**Exercise objective**
Only the text should come through, so restate the listing exactly and drop its images.

**Supplied material**
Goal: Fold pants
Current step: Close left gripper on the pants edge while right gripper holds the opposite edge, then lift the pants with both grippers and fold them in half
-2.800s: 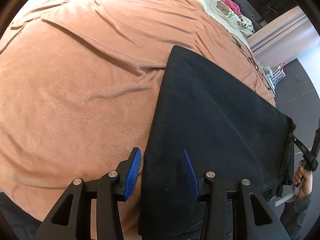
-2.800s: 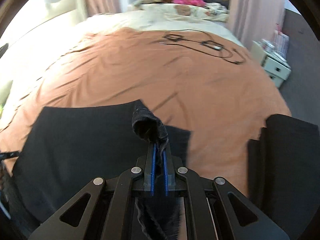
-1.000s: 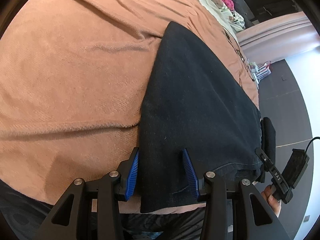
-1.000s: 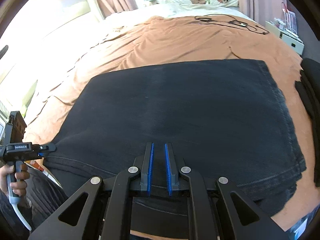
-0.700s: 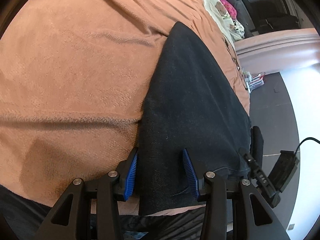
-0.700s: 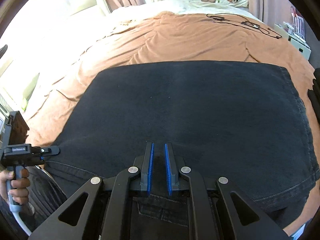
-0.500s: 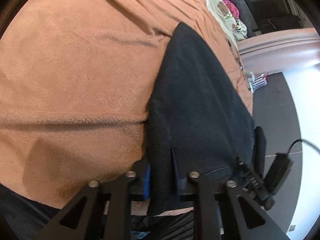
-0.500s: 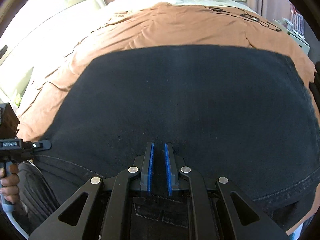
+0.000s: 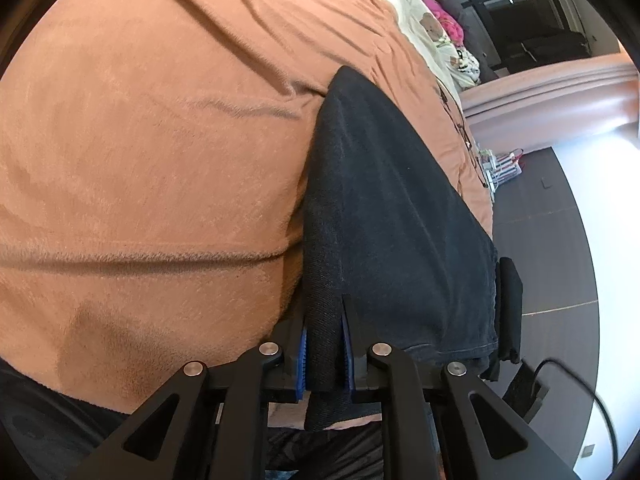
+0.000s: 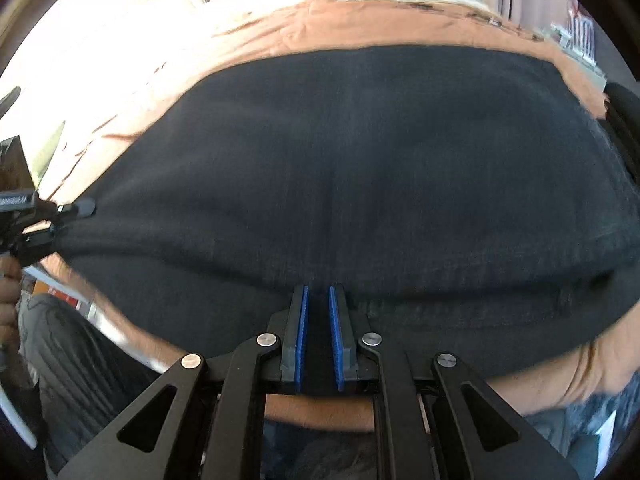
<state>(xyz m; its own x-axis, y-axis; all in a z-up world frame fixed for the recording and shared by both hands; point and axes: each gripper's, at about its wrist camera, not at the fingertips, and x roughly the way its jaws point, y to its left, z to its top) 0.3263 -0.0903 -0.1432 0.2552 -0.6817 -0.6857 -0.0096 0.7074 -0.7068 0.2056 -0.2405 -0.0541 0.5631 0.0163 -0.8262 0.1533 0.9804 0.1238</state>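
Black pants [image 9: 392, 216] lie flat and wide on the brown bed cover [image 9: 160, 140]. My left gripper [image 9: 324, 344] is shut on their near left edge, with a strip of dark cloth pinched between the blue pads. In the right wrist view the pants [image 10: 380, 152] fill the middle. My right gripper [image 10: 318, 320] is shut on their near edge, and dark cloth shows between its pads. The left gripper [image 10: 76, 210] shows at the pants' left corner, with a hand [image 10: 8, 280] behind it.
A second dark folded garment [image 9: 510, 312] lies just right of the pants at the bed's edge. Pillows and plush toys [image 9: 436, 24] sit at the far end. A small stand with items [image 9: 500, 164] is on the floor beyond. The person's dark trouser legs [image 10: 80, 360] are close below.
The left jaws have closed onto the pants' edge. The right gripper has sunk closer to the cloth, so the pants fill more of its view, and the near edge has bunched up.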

**Written response**
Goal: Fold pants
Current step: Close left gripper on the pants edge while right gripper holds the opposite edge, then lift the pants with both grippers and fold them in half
-2.800s: 
-2.800s: 
-1.000s: 
-1.000s: 
-0.700s: 
-0.700s: 
-0.500s: 
-0.500s: 
+0.000s: 
+0.000s: 
<state>(xyz m; its own x-axis, y-axis; all in a z-up world frame fixed for the recording and shared by both hands; point and axes: each gripper's, at about its wrist camera, not at the fingertips, and x roughly the way its jaws point, y to its left, z to its top) 0.3263 -0.0903 -0.1432 0.2552 -0.6817 -0.6857 -0.0096 0.7074 -0.7068 0.2056 -0.2405 -0.0541 0.5631 0.0163 -0.8262 0.1533 0.9804 0.1238</state>
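Black pants [image 9: 392, 216] lie flat and wide on the brown bed cover [image 9: 160, 140]. My left gripper [image 9: 324, 344] is shut on their near left edge, with a strip of dark cloth pinched between the blue pads. In the right wrist view the pants [image 10: 380, 152] fill the middle. My right gripper [image 10: 318, 320] is shut on their near edge, and dark cloth shows between its pads. The left gripper [image 10: 76, 210] shows at the pants' left corner, with a hand [image 10: 8, 280] behind it.
A second dark folded garment [image 9: 510, 312] lies just right of the pants at the bed's edge. Pillows and plush toys [image 9: 436, 24] sit at the far end. A small stand with items [image 9: 500, 164] is on the floor beyond. The person's dark trouser legs [image 10: 80, 360] are close below.
The left jaws have closed onto the pants' edge. The right gripper has sunk closer to the cloth, so the pants fill more of its view, and the near edge has bunched up.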

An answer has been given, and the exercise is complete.